## Input data
☆ ☆ ☆ ☆ ☆

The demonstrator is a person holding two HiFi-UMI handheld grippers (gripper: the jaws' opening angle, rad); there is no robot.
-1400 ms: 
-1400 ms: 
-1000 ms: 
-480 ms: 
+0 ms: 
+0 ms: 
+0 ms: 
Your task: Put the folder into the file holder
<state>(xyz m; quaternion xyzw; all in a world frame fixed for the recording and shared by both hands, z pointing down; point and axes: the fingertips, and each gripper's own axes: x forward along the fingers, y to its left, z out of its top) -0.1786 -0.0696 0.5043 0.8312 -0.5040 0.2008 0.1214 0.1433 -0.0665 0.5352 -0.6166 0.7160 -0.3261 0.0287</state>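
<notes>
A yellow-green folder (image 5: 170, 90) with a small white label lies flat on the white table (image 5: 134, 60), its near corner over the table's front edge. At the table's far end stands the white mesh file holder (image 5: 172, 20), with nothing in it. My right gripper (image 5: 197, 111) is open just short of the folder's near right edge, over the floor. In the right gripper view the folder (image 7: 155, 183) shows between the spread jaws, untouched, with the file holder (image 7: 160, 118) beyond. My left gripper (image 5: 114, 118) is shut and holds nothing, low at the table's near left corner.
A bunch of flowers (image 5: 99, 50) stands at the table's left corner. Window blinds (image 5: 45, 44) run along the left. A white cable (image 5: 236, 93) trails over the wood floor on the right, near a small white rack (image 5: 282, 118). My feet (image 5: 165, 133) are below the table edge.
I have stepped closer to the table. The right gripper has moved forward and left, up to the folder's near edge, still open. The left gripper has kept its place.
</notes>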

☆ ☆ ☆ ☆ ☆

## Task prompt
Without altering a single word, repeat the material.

## Task result
The demonstrator is a person holding two HiFi-UMI handheld grippers (gripper: the jaws' opening angle, rad); there is no robot.
-1400 ms: 
-1400 ms: 
-1000 ms: 
-480 ms: 
+0 ms: 
+0 ms: 
+0 ms: 
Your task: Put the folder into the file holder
<state>(xyz m; quaternion xyzw; all in a world frame fixed for the recording and shared by both hands, z pointing down; point and axes: the fingertips, and each gripper's own axes: x forward along the fingers, y to its left, z out of its top) -0.1786 -0.0696 0.5043 0.8312 -0.5040 0.2008 0.1214 0.1433 -0.0665 0.5352 -0.6166 0.7160 -0.3261 0.0287</state>
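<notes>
A yellow-green folder (image 5: 170, 90) with a small white label lies flat on the white table (image 5: 134, 60), its near corner over the table's front edge. At the table's far end stands the white mesh file holder (image 5: 172, 20), with nothing in it. My right gripper (image 5: 197, 111) is open just short of the folder's near right edge, over the floor. In the right gripper view the folder (image 7: 155, 183) shows between the spread jaws, untouched, with the file holder (image 7: 160, 118) beyond. My left gripper (image 5: 114, 118) is shut and holds nothing, low at the table's near left corner.
A bunch of flowers (image 5: 99, 50) stands at the table's left corner. Window blinds (image 5: 45, 44) run along the left. A white cable (image 5: 236, 93) trails over the wood floor on the right, near a small white rack (image 5: 282, 118). My feet (image 5: 165, 133) are below the table edge.
I have stepped closer to the table. The right gripper has moved forward and left, up to the folder's near edge, still open. The left gripper has kept its place.
</notes>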

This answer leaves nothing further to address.